EXERCISE PROMPT:
Please filter the data below down to the lines holding the string "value".

GIVEN MATERIAL:

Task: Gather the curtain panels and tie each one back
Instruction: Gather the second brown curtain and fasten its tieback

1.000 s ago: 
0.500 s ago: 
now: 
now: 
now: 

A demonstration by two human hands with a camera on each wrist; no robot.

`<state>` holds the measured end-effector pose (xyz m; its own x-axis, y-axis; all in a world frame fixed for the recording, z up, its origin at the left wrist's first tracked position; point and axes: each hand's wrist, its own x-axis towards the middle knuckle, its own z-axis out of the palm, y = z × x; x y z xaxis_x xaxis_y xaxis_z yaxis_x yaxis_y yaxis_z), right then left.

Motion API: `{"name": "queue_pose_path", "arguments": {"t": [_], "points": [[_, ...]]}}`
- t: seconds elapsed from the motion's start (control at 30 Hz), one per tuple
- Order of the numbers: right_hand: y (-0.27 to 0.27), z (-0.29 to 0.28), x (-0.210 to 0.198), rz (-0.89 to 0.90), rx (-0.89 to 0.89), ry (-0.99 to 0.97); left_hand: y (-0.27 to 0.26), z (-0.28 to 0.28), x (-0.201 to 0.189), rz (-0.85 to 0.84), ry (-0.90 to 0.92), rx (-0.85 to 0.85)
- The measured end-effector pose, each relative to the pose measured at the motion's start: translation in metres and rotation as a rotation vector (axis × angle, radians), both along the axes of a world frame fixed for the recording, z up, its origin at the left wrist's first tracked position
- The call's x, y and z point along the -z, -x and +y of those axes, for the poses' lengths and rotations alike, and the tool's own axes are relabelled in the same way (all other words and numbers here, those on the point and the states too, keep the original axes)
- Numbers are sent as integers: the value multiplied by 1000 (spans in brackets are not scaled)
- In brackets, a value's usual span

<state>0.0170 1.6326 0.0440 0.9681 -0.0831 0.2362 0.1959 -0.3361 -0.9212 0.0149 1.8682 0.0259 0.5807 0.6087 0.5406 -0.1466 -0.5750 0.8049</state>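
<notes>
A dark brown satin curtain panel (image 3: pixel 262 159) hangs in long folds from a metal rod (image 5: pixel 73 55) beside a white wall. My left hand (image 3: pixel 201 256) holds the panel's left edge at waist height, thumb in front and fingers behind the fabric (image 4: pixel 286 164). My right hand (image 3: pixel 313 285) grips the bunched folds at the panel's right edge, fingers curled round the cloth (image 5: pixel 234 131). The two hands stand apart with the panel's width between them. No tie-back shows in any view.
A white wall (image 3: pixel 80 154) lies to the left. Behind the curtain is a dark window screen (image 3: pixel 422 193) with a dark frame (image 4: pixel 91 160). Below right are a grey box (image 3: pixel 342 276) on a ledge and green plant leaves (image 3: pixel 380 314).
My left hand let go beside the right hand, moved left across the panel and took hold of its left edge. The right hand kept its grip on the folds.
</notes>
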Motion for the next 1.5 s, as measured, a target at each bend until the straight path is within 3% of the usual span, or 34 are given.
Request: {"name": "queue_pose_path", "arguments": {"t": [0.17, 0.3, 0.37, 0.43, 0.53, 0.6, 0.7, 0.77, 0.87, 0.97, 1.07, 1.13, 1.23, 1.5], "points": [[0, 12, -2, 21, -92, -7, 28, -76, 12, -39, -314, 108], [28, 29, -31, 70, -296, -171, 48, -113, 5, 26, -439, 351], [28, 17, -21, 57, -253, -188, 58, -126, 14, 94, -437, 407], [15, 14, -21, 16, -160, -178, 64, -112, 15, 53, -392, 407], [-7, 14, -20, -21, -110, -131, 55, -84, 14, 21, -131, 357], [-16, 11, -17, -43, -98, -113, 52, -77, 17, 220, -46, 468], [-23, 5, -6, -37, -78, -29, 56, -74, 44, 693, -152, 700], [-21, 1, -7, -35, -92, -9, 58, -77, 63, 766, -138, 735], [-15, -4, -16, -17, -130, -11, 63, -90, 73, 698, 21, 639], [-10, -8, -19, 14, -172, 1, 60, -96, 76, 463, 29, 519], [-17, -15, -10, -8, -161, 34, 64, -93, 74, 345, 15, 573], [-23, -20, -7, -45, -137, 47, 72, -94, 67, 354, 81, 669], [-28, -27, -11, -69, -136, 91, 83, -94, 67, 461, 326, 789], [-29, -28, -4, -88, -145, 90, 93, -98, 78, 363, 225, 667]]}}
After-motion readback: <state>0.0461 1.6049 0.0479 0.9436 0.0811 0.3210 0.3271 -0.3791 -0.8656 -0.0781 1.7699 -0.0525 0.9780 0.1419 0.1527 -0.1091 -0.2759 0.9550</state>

ANSWER:
- Numbers are sent as integers: the value multiplied by 1000 (spans in brackets are not scaled)
- In brackets, a value's usual span

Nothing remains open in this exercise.